Para enfrentar a resistência interna, sobretudo de clérigos norte-americanos, Francisco passou a nomear cardeais da África, Ásia e América Latina como saída para recalibrar o poder no Vaticano, afirma Arnaldo Lemos, professor de Sociologia na PUC-Campinas e que foi padre.
— A Igreja tem uma estrutura quase medieval, não é democrática — pontua Lemos. — Se o Papa não descentralizar o poder, ela ficará cada vez mais engessada.
O Papa também adotou a convocação periódica de sínodos — reuniões entre lideranças eclesiásticas pelo mundo — e concedeu mais autonomia às conferências nacionais.
— A sinodalidade é um novo estilo da Igreja de tomar decisões. Pode ser muito bom, porque as pessoas vão participar mais, os leigos vão assumir mais posições, mas por outro lado corre-se o risco de haver um distanciamento das igrejas locais [do Vaticano] — diz Domingues.
Ouvir os fiéis
Outra medida participativa que desagradou a ala mais conservadora do clero foi a convocação pelo Papa, em 2021, do maior processo de consulta popular da História.

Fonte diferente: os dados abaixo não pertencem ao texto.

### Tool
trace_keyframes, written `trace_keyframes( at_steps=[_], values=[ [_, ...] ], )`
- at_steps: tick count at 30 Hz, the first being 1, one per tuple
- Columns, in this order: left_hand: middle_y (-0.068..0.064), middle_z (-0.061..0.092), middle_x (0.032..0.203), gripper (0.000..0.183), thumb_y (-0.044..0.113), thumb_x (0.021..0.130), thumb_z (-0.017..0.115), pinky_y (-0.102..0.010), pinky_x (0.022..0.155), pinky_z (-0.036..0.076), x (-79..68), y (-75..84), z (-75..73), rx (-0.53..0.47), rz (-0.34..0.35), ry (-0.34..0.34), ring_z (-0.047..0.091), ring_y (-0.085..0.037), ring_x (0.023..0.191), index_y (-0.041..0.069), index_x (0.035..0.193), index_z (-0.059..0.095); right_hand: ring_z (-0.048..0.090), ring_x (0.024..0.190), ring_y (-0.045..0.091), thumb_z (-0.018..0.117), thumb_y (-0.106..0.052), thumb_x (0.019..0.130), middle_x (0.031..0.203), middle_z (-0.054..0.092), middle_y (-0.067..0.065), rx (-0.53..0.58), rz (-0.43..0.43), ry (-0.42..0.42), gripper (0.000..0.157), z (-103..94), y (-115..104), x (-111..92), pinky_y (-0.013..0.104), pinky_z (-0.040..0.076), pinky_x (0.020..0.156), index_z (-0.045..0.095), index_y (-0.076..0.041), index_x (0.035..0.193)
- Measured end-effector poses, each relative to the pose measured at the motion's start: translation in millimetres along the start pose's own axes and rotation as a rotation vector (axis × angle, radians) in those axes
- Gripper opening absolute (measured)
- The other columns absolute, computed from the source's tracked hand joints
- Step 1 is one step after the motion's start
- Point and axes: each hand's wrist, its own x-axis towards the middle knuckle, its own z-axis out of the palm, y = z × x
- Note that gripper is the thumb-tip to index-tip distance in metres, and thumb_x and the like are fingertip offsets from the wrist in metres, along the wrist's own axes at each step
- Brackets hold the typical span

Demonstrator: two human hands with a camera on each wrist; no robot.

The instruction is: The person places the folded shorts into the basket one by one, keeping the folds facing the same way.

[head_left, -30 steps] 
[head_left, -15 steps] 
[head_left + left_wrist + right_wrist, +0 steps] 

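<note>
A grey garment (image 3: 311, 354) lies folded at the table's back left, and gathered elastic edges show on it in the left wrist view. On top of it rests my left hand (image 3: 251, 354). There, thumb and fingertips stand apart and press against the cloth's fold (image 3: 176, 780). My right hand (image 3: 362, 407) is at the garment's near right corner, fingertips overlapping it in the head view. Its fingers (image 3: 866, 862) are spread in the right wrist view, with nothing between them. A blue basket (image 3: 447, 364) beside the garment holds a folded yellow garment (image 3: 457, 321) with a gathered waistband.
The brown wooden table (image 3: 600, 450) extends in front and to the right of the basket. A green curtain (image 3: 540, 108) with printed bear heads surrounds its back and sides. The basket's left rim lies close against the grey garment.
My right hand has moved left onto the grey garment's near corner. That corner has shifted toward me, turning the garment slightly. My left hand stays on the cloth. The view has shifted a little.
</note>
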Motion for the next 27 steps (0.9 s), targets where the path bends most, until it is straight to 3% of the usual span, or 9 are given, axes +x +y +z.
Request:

Nele, mais de 1,3 bilhão de fiéis foram chamados a opinar sobre questões pertinentes ao futuro da Igreja, como ordenamento de mulheres, celibato, divórcio, uso de métodos contraceptivos e relacionamentos entre pessoas do mesmo sexo.
— Estamos em um momento de declínio do cristianismo, um processo de secularização onde as coisas sagradas passam a ter menos importância — avalia Arnaldo Lemos, indicando como os temas em debate são cruciais para conter a perda de fiéis.
Apesar de ainda sensível para a Igreja, discutir o celibato, por exemplo, é, argumenta, central para a modernização da instituição.
— O celibato surgiu na Idade Média. A Igreja era proprietária de boa parte das terras na Europa e, com o casamento, teria de dividi-las. Hoje isso não faz mais sentido — diz Lemos.
No Sínodo da Amazônia, em 2019, bispos da região recomendaram a ordenação de homens casados para expandir a presença da Igreja na floresta e estancar a perda de fiéis. A proposta provocou forte reação dos conservadores, incluindo Bento XVI, e acabou rejeitada por Francisco.
Também discutiu-se a ordenação de mulheres para evitar a perda de fiéis indígenas para igrejas neopentecostais. Mas a proposta teve papel secundário nas discussões. “Na Amazônia, as mulheres — leigas e irmãs religiosas — dirigem comunidades eclesiais inteiras. Dizer que não são verdadeiramente líderes porque não são padres é clericanismo e falta de respeito” escreveu Francisco em seu “Vamos sonhar juntos”, lançado em 2020.